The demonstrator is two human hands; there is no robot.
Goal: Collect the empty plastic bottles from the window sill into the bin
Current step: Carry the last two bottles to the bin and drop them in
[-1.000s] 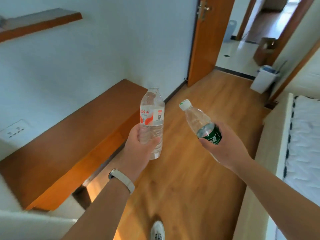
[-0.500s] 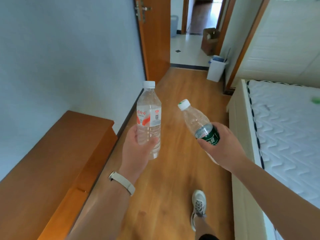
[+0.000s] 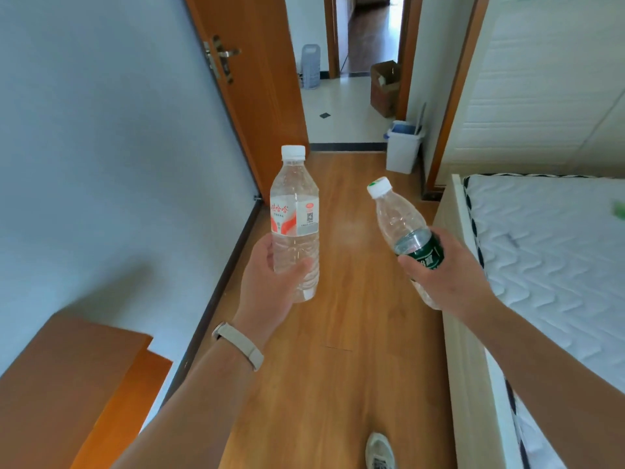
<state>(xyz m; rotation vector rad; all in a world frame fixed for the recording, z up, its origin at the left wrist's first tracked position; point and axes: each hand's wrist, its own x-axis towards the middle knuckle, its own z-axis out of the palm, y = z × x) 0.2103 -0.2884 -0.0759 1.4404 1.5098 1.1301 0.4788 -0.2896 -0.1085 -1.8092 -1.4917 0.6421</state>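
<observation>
The left hand (image 3: pixel 270 286) is grasping the upright red-labelled bottle (image 3: pixel 295 225) by its lower body. The right hand (image 3: pixel 443 275) is grasping the green-labelled bottle (image 3: pixel 402 228), tilted leftward. The white bin (image 3: pixel 403 154) is standing ahead near the doorway.

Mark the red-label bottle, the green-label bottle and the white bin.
red-label bottle (image 3: pixel 295 214), head view, on its label.
green-label bottle (image 3: pixel 398 220), head view, on its clear upper body.
white bin (image 3: pixel 402 154), head view, on its front wall.

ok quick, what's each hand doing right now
Left hand: grips the red-label bottle.
Right hand: grips the green-label bottle.
</observation>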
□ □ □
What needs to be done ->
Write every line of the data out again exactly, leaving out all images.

Result of the task ->
The demonstrator is two human hands; there is no robot.
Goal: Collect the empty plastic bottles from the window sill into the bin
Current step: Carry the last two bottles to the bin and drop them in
[-1.000s] 
[-0.500s] 
[+0.000s] 
<state>(xyz m; rotation vector rad; all in a world frame fixed for the recording, z up, its origin at the left wrist's first tracked position; point and axes: each hand's wrist, its own x-axis towards the middle knuckle, its own z-axis out of the palm, y = z × x) 0.2103 -0.2884 -0.0759 1.4404 1.5098 1.1301 0.4788 -0.2896 -0.1085 -1.8092 -1.4917 0.6421</state>
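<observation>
The left hand (image 3: pixel 270 286) is grasping the upright red-labelled bottle (image 3: pixel 295 225) by its lower body. The right hand (image 3: pixel 443 275) is grasping the green-labelled bottle (image 3: pixel 402 228), tilted leftward. The white bin (image 3: pixel 403 154) is standing ahead near the doorway.

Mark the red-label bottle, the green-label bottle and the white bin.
red-label bottle (image 3: pixel 295 214), head view, on its label.
green-label bottle (image 3: pixel 398 220), head view, on its clear upper body.
white bin (image 3: pixel 402 154), head view, on its front wall.

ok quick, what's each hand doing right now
Left hand: grips the red-label bottle.
Right hand: grips the green-label bottle.
</observation>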

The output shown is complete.